WORK ITEM:
Give the data a second time, exactly and in full.

-=-=-

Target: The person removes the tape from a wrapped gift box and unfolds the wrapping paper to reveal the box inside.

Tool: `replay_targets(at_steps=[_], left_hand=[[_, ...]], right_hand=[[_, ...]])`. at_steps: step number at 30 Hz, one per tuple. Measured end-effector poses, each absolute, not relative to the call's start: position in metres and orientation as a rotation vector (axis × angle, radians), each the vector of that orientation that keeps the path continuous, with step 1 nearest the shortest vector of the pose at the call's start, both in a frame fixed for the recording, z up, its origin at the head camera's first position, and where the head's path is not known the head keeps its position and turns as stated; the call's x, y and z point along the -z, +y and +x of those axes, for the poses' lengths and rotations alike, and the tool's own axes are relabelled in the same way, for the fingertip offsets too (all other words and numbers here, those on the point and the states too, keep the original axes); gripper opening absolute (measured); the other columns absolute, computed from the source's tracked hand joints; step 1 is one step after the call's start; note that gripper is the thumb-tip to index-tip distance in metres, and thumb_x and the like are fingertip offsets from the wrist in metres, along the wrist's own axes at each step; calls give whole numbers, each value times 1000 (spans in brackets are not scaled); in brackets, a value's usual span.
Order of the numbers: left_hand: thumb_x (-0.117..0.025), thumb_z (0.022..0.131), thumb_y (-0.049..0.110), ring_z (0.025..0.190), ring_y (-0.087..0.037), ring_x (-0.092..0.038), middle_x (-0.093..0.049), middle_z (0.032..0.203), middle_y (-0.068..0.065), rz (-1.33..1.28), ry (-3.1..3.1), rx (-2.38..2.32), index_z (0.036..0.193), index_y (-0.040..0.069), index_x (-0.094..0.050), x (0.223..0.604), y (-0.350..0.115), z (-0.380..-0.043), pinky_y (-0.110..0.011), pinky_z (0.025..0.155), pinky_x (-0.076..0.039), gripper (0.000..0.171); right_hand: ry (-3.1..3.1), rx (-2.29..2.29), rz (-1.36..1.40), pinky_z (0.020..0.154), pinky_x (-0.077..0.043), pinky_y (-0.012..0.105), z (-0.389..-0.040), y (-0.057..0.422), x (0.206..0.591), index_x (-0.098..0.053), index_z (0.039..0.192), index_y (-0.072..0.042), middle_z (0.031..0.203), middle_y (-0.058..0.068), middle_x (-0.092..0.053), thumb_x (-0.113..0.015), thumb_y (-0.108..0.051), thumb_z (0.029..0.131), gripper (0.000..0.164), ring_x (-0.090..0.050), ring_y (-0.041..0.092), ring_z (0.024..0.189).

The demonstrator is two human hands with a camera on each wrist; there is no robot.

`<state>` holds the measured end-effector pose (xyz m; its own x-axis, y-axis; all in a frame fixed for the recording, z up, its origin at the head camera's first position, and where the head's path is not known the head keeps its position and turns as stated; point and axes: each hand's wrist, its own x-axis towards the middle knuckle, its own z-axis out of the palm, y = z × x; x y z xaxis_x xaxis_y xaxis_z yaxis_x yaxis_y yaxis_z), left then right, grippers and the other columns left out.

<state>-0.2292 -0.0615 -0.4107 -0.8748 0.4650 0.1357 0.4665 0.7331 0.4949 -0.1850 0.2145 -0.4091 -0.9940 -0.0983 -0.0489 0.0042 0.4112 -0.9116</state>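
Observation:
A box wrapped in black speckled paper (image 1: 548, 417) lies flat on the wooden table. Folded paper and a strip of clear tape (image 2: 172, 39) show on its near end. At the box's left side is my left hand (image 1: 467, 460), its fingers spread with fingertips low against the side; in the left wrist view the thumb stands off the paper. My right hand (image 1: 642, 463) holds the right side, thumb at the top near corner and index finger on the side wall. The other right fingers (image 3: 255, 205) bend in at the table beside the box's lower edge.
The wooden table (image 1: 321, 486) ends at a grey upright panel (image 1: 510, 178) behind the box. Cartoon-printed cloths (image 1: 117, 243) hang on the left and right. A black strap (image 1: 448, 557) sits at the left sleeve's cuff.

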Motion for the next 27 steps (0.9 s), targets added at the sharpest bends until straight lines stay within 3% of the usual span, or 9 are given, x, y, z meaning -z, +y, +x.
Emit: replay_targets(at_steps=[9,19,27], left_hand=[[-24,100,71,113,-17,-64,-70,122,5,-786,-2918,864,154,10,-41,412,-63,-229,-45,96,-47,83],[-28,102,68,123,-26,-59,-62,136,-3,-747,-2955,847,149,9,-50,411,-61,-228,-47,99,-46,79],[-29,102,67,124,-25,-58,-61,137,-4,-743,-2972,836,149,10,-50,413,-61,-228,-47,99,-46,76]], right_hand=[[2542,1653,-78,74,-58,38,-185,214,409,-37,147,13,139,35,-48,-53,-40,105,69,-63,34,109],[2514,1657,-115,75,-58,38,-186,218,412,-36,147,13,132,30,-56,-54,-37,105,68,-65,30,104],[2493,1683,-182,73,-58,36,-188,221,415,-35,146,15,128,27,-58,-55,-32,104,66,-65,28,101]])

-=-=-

ANSWER:
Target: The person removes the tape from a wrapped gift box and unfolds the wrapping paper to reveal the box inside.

Tool: `replay_targets(at_steps=[_], left_hand=[[_, ...]], right_hand=[[_, ...]])`. at_steps: step number at 30 Hz, one per tuple. Measured end-effector poses, each absolute, not relative to the call's start: position in metres and orientation as a rotation vector (axis × angle, radians), each the vector of that orientation that keeps the path continuous, with step 1 nearest the shortest vector of the pose at the call's start, both in a frame fixed for the recording, z up, its origin at the head camera's first position, and where the head's path is not known the head keeps its position and turns as stated; the call's x, y and z point along the -z, +y and +x of those axes, for the poses' lengths and rotations alike, and the tool's own axes are relabelled in the same way, for the fingertip offsets too (all other words and numbers here, those on the point and the states too, keep the original axes); gripper opening absolute (measured); the other columns absolute, computed from the source's tracked hand joints; step 1 is one step after the call's start; note that gripper is the thumb-tip to index-tip distance in metres, and thumb_x and the like are fingertip offsets from the wrist in metres, along the wrist's own axes at each step; calls give whole numbers, each value times 1000 (spans in brackets are not scaled); in brackets, a value's usual span.
Order of the numbers: left_hand: thumb_x (-0.117..0.025), thumb_z (0.022..0.131), thumb_y (-0.049..0.110), ring_z (0.025..0.190), ring_y (-0.087..0.037), ring_x (-0.092..0.038), middle_x (-0.093..0.049), middle_z (0.032..0.203), middle_y (-0.068..0.065), rz (-1.33..1.28), ry (-3.1..3.1), rx (-2.38..2.32), index_z (0.036..0.193), index_y (-0.040..0.069), index_x (-0.094..0.050), x (0.223..0.604), y (-0.350..0.115), z (-0.380..-0.043), pinky_y (-0.110..0.011), pinky_z (0.025..0.155), pinky_x (-0.076..0.039), gripper (0.000..0.171); right_hand: ry (-3.1..3.1), rx (-2.29..2.29), rz (-1.36..1.40), pinky_z (0.020..0.154), pinky_x (-0.077..0.043), pinky_y (-0.012..0.105), z (-0.389..-0.040), y (-0.057..0.422), x (0.206..0.591), index_x (-0.098..0.053), index_z (0.039..0.192), index_y (-0.072..0.042), middle_z (0.031..0.203), middle_y (-0.058..0.068), middle_x (-0.092..0.053), thumb_x (-0.113..0.015), thumb_y (-0.108..0.051), thumb_z (0.029..0.131), gripper (0.000..0.164), ring_x (-0.090..0.050), ring_y (-0.041..0.092), ring_z (0.024..0.189).

The demonstrator is two human hands with a camera on each wrist; there is no robot.

`<state>` holds the measured end-effector pose (xyz m; its own x-axis, y-axis; all in a frame fixed for the recording, z up, its origin at the head camera's first position, and where the head's path is not known the head keeps its position and turns as stated; point and axes: each hand's wrist, its own x-axis towards the middle knuckle, its own z-axis out of the palm, y = z × x; x y z xaxis_x xaxis_y xaxis_z yaxis_x yaxis_y yaxis_z), left then right, grippers and the other columns left out.

<state>-0.2292 -0.0615 -0.4107 -0.8748 0.4650 0.1357 0.4665 0.7331 0.4949 -0.1850 0.2145 -0.4091 -0.9940 -0.0983 -0.0489 0.0042 0.4112 -0.9116</state>
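Observation:
A box wrapped in black speckled paper (image 1: 548, 417) lies flat on the wooden table. Folded paper and a strip of clear tape (image 2: 172, 39) show on its near end. At the box's left side is my left hand (image 1: 467, 460), its fingers spread with fingertips low against the side; in the left wrist view the thumb stands off the paper. My right hand (image 1: 642, 463) holds the right side, thumb at the top near corner and index finger on the side wall. The other right fingers (image 3: 255, 205) bend in at the table beside the box's lower edge.
The wooden table (image 1: 321, 486) ends at a grey upright panel (image 1: 510, 178) behind the box. Cartoon-printed cloths (image 1: 117, 243) hang on the left and right. A black strap (image 1: 448, 557) sits at the left sleeve's cuff.
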
Motion for the next 27 steps (0.9 s), targets added at the sharpest bends until straight lines stay within 3% of the usual span, or 9 are given, x, y, z meaning -z, +y, +x.
Emit: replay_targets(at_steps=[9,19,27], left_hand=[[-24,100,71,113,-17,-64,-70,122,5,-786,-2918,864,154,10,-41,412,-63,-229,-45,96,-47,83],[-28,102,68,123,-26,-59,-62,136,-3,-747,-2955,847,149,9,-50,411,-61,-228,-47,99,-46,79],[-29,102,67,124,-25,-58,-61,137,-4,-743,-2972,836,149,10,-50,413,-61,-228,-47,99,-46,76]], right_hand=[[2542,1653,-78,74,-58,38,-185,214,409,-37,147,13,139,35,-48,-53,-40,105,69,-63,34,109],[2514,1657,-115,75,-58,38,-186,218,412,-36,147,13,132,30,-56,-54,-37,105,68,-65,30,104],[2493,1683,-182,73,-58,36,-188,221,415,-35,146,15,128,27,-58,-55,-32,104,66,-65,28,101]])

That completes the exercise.